Please state how many lines in the records contain the string "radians", with no words besides the number.

INPUT DATA:
========================

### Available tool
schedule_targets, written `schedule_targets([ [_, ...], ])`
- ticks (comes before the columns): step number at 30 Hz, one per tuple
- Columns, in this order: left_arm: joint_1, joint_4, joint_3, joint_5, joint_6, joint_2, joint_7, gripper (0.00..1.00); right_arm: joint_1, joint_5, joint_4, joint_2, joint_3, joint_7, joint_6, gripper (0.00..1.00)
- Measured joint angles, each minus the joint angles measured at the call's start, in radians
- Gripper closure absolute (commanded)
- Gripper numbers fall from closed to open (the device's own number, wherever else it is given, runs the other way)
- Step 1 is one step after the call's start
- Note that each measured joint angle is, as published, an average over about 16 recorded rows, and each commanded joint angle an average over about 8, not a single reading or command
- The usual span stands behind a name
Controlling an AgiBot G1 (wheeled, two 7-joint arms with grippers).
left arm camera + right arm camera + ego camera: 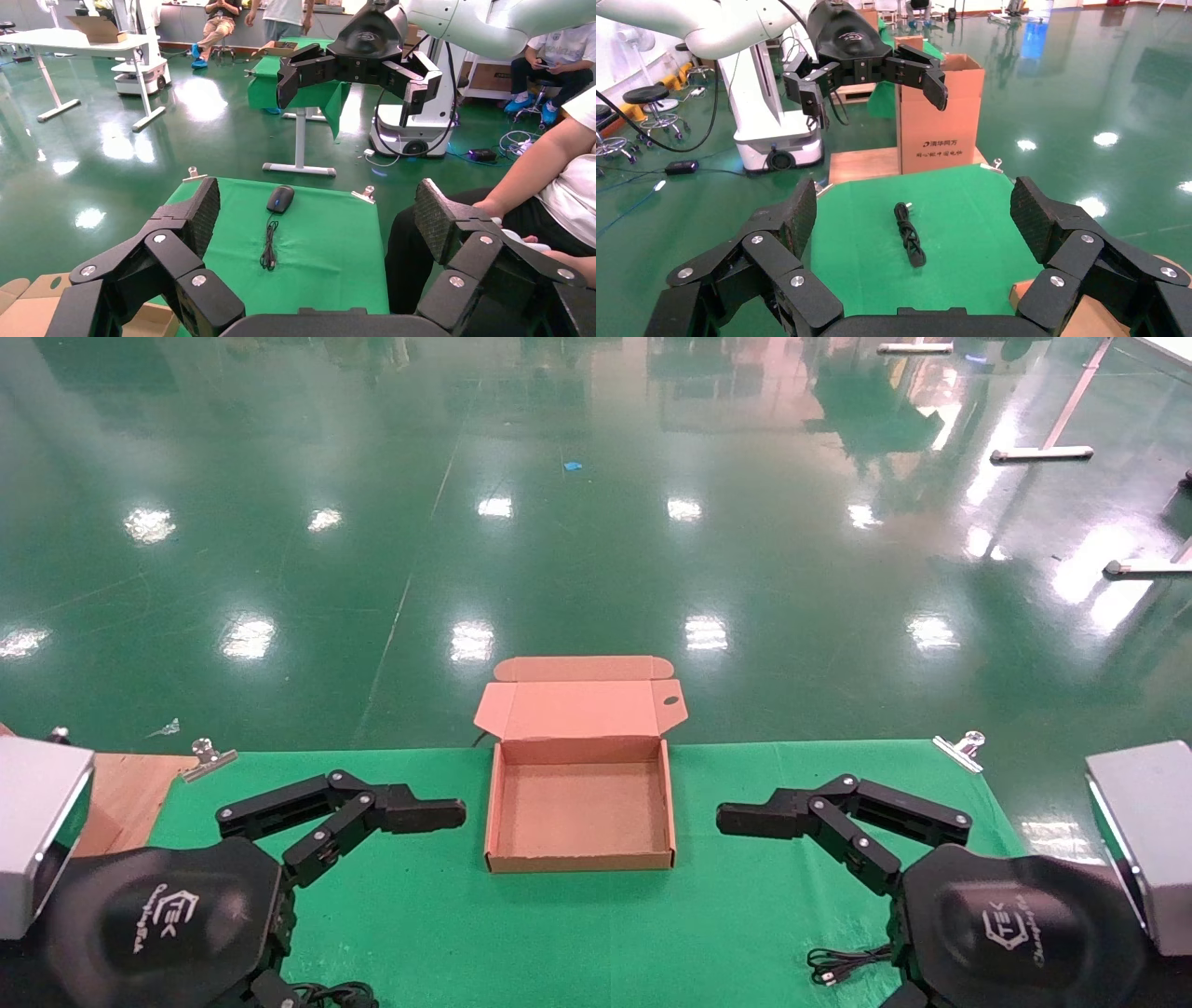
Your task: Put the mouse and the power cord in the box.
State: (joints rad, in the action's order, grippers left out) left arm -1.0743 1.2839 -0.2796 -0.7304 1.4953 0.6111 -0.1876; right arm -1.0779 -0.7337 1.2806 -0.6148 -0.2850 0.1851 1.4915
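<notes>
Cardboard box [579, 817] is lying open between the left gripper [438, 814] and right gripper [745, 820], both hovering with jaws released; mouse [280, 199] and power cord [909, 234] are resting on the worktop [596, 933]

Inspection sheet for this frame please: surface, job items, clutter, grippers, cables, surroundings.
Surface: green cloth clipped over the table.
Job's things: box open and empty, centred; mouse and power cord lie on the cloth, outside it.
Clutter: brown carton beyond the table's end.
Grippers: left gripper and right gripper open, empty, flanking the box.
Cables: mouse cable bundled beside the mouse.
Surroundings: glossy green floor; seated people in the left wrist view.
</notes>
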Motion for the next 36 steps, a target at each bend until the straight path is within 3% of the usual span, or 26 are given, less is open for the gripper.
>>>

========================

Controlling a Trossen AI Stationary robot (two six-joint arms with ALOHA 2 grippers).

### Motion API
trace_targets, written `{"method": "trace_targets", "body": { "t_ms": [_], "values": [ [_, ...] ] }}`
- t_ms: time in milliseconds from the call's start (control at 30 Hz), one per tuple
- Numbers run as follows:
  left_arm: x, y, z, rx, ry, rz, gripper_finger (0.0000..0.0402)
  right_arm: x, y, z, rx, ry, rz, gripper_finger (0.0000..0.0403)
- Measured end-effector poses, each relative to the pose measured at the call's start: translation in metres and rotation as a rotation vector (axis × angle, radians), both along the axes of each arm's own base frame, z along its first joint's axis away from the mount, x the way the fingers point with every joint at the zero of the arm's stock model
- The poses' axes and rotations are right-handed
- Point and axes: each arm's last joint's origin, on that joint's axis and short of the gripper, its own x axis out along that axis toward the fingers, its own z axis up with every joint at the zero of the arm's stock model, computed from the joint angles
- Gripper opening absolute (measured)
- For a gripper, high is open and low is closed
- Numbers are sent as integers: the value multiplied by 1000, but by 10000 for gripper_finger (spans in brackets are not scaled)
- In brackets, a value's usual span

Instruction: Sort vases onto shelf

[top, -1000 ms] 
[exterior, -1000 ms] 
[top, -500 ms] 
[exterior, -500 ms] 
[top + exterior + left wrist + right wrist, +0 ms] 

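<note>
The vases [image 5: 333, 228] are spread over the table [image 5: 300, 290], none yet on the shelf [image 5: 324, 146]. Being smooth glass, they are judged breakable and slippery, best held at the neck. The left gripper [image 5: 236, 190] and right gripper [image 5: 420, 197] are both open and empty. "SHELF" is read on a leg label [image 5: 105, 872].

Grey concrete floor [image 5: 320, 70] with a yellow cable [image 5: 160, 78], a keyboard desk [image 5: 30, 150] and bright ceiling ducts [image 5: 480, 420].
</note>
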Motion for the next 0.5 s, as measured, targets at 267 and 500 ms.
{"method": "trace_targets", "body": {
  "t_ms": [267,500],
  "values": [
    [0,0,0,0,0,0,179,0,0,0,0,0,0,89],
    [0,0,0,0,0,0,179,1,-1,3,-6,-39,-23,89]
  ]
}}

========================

EXERCISE ANSWER: 2